Work request: Return all the lines below, exactly as they read.

Input data:
──────────────────────────────
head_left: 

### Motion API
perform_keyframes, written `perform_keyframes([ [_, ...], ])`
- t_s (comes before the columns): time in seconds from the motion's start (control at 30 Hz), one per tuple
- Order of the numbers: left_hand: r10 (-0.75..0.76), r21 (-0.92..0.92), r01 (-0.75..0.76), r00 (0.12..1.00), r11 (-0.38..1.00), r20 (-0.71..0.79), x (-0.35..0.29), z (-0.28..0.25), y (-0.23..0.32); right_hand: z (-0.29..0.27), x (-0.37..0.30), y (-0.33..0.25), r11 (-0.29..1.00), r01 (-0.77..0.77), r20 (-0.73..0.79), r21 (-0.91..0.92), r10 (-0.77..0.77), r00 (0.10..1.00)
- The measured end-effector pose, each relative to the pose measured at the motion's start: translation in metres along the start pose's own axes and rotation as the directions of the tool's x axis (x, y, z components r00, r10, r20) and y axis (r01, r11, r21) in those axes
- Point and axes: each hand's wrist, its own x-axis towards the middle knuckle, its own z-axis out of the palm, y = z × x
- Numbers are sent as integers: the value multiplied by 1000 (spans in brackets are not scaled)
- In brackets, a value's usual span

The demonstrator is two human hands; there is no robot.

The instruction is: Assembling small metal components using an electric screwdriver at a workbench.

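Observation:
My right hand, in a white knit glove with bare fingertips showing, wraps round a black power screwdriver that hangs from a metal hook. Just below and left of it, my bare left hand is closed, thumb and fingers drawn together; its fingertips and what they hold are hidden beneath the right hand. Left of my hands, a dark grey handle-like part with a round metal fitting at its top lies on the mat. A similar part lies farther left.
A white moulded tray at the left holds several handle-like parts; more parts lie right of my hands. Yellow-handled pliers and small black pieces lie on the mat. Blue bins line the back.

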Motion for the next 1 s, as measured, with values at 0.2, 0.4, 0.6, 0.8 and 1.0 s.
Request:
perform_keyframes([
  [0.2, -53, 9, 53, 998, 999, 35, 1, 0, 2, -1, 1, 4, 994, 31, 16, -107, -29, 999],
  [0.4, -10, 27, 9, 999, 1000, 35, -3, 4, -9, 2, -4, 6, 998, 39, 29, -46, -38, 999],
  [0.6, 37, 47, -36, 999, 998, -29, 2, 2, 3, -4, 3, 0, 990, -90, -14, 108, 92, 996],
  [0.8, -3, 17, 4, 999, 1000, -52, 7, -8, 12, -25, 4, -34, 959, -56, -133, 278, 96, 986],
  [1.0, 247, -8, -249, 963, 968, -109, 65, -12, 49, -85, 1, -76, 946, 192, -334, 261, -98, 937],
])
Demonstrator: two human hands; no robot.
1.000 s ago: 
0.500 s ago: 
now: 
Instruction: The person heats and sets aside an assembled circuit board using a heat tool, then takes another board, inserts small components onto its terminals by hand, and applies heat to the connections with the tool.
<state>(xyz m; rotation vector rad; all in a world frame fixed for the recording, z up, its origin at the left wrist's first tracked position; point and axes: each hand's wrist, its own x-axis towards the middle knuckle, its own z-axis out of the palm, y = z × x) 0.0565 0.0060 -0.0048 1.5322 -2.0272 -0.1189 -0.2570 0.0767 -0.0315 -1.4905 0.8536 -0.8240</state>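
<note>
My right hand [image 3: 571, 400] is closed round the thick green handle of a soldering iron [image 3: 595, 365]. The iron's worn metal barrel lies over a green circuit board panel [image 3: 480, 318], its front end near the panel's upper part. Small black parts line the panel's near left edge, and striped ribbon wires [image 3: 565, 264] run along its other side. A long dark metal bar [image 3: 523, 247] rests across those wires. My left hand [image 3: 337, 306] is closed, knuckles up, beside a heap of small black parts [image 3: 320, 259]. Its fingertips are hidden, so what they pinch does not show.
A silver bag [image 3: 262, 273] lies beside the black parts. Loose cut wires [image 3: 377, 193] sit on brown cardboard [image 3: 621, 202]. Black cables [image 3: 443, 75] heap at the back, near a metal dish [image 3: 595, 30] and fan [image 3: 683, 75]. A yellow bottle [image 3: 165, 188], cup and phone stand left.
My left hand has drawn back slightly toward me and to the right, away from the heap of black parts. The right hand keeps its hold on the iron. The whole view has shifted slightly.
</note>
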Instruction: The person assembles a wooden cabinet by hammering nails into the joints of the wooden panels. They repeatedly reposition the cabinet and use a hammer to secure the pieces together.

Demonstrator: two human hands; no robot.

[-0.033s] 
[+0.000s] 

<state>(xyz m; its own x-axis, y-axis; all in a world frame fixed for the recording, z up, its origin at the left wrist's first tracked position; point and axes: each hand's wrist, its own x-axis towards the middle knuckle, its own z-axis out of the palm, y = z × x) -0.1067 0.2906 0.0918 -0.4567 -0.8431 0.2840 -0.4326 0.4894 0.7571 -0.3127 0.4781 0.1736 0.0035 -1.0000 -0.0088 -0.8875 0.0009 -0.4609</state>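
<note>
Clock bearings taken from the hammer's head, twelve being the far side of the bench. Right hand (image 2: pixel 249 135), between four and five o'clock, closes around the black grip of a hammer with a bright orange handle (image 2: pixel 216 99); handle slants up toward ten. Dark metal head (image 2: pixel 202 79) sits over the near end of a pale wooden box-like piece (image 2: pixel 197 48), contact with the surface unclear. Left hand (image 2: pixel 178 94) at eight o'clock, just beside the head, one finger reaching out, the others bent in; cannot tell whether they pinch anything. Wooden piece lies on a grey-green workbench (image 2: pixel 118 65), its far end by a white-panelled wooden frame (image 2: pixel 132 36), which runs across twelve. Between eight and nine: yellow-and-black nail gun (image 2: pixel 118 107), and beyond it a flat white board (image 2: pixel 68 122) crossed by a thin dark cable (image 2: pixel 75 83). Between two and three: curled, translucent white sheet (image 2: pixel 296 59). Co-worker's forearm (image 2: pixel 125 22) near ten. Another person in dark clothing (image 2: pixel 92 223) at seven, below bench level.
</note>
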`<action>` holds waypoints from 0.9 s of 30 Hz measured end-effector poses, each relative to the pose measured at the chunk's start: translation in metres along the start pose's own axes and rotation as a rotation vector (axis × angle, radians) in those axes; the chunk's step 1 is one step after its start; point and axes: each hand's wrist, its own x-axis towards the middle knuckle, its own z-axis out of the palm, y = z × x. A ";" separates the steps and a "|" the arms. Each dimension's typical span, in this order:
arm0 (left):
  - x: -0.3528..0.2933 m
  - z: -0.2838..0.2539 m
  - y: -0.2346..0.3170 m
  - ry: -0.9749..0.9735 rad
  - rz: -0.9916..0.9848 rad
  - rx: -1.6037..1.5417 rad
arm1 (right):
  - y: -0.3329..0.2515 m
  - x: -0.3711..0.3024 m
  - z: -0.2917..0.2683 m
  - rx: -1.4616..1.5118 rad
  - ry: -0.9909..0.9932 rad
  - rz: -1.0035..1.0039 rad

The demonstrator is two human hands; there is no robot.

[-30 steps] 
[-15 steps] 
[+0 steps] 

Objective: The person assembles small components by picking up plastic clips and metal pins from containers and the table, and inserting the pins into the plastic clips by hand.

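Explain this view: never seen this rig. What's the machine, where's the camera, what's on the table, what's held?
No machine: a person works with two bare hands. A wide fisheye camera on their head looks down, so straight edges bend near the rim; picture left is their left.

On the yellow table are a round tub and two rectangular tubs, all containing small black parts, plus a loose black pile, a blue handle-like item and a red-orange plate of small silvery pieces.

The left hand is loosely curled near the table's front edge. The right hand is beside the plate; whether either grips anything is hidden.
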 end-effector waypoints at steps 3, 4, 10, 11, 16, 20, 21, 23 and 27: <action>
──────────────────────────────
Solution for this exercise:
head_left: 

### Motion API
perform_keyframes, written `perform_keyframes([ [_, ...], ])`
- t_s (comes before the columns): time in seconds from the motion's start (control at 30 Hz), one per tuple
- Order of the numbers: left_hand: r10 (-0.75..0.76), r21 (-0.92..0.92), r01 (-0.75..0.76), r00 (0.12..1.00), r11 (-0.38..1.00), r20 (-0.71..0.79), x (-0.35..0.29), z (-0.28..0.25), y (-0.23..0.32); right_hand: z (-0.29..0.27), x (-0.37..0.30), y (-0.33..0.25), r11 (-0.29..1.00), r01 (-0.77..0.77), r20 (-0.73..0.79), r21 (-0.91..0.92), r10 (-0.77..0.77), r00 (0.10..1.00)
- The measured end-effector pose, each relative to the pose measured at the motion's start: translation in metres along the start pose's own axes and rotation as the directions of the tool's x axis (x, y, z components r00, r10, r20) and y axis (r01, r11, r21) in those axes
- Point and axes: each hand's wrist, its own x-axis towards the middle knuckle, its own z-axis out of the palm, y = z × x
- Numbers are sent as integers: the value multiplied by 1000 (spans in brackets are not scaled)
- In brackets, a value's usual span

The demonstrator is two human hands; there is no robot.

The instruction is: Assembling small metal components using an electric screwdriver at a workbench.

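Observation:
My right hand, in a white knit glove with bare fingertips showing, wraps round a black power screwdriver that hangs from a metal hook. Just below and left of it, my bare left hand is closed, thumb and fingers drawn together; its fingertips and what they hold are hidden beneath the right hand. Left of my hands, a dark grey handle-like part with a round metal fitting at its top lies on the mat. A similar part lies farther left.
A white moulded tray at the left holds several handle-like parts; more parts lie right of my hands. Yellow-handled pliers and small black pieces lie on the mat. Blue bins line the back.
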
Motion for the next 1 s, as measured, with values at 0.2, 0.4, 0.6, 0.8 and 1.0 s.
Request:
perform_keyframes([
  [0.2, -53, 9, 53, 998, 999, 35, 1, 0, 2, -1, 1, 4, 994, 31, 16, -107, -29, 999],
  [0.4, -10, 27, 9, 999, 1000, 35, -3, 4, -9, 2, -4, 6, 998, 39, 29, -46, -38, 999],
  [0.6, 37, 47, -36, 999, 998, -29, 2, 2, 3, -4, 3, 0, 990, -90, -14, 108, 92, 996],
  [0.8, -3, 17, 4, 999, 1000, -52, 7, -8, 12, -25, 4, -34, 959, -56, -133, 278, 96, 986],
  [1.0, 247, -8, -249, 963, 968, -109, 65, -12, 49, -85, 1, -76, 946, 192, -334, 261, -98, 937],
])
Demonstrator: two human hands; no robot.
1.000 s ago: 
0.500 s ago: 
now: 
Instruction: The person heats and sets aside an assembled circuit board using a heat tool, then takes another board, inserts small components onto its terminals by hand, and applies heat to the connections with the tool.
<state>(xyz m; rotation vector rad; all in a world frame fixed for the recording, z up, its origin at the left wrist's first tracked position; point and axes: each hand's wrist, its own x-axis towards the middle knuckle, its own z-axis out of the palm, y = z × x) 0.0565 0.0060 -0.0048 1.5322 -2.0272 -0.1189 -0.2570 0.0767 -0.0315 -1.4905 0.8536 -0.8240</state>
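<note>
My right hand [image 3: 571, 400] is closed round the thick green handle of a soldering iron [image 3: 595, 365]. The iron's worn metal barrel lies over a green circuit board panel [image 3: 480, 318], its front end near the panel's upper part. Small black parts line the panel's near left edge, and striped ribbon wires [image 3: 565, 264] run along its other side. A long dark metal bar [image 3: 523, 247] rests across those wires. My left hand [image 3: 337, 306] is closed, knuckles up, beside a heap of small black parts [image 3: 320, 259]. Its fingertips are hidden, so what they pinch does not show.
A silver bag [image 3: 262, 273] lies beside the black parts. Loose cut wires [image 3: 377, 193] sit on brown cardboard [image 3: 621, 202]. Black cables [image 3: 443, 75] heap at the back, near a metal dish [image 3: 595, 30] and fan [image 3: 683, 75]. A yellow bottle [image 3: 165, 188], cup and phone stand left.
My left hand has drawn back slightly toward me and to the right, away from the heap of black parts. The right hand keeps its hold on the iron. The whole view has shifted slightly.
</note>
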Instruction: The person assembles a wooden cabinet by hammering nails into the joints of the wooden panels. They repeatedly reposition the cabinet and use a hammer to secure the pieces together.

Demonstrator: two human hands; no robot.

[-0.033s] 
[+0.000s] 

<state>(xyz m; its own x-axis, y-axis; all in a world frame fixed for the recording, z up, its origin at the left wrist's first tracked position; point and axes: each hand's wrist, its own x-axis towards the middle knuckle, its own z-axis out of the palm, y = z × x) -0.1067 0.2906 0.0918 -0.4567 -0.8431 0.2840 -0.4326 0.4894 0.7571 -0.3127 0.4781 0.1736 0.0035 -1.0000 -0.0088 -0.8875 0.0009 -0.4609</state>
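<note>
Clock bearings taken from the hammer's head, twelve being the far side of the bench. Right hand (image 2: pixel 249 135), between four and five o'clock, closes around the black grip of a hammer with a bright orange handle (image 2: pixel 216 99); handle slants up toward ten. Dark metal head (image 2: pixel 202 79) sits over the near end of a pale wooden box-like piece (image 2: pixel 197 48), contact with the surface unclear. Left hand (image 2: pixel 178 94) at eight o'clock, just beside the head, one finger reaching out, the others bent in; cannot tell whether they pinch anything. Wooden piece lies on a grey-green workbench (image 2: pixel 118 65), its far end by a white-panelled wooden frame (image 2: pixel 132 36), which runs across twelve. Between eight and nine: yellow-and-black nail gun (image 2: pixel 118 107), and beyond it a flat white board (image 2: pixel 68 122) crossed by a thin dark cable (image 2: pixel 75 83). Between two and three: curled, translucent white sheet (image 2: pixel 296 59). Co-worker's forearm (image 2: pixel 125 22) near ten. Another person in dark clothing (image 2: pixel 92 223) at seven, below bench level.
</note>
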`<action>` holds waypoints from 0.9 s of 30 Hz measured end-effector poses, each relative to the pose measured at the chunk's start: translation in metres along the start pose's own axes and rotation as a rotation vector (axis × angle, radians) in those axes; the chunk's step 1 is one step after its start; point and axes: each hand's wrist, its own x-axis towards the middle knuckle, its own z-axis out of the palm, y = z × x. A ";" separates the steps and a "|" the arms. Each dimension's typical span, in this order:
arm0 (left):
  - x: -0.3528..0.2933 m
  - z: -0.2838..0.2539 m
  - y: -0.2346..0.3170 m
  - ry: -0.9749..0.9735 rad
  - rz: -0.9916..0.9848 rad
  - rx: -1.6037..1.5417 rad
arm1 (right):
  - y: -0.3329..0.2515 m
  - x: -0.3711..0.3024 m
  - z: -0.2917..0.2683 m
  - rx: -1.4616..1.5118 rad
  - ry: -0.9909..0.9932 rad
  - rz: -1.0035..1.0039 rad

The demonstrator is two human hands; there is no robot.

[-30 steps] 
[-15 steps] 
[+0 steps] 

Objective: The person assembles small components by picking up plastic clips and metal pins from containers and the table, and inserting the pins into the plastic clips by hand.

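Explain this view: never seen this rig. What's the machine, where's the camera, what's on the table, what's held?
No machine: a person works with two bare hands. A wide fisheye camera on their head looks down, so straight edges bend near the rim; picture left is their left.

On the yellow table are a round tub and two rectangular tubs, all containing small black parts, plus a loose black pile, a blue handle-like item and a red-orange plate of small silvery pieces.

The left hand is loosely curled near the table's front edge. The right hand is beside the plate; whether either grips anything is hidden.
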 end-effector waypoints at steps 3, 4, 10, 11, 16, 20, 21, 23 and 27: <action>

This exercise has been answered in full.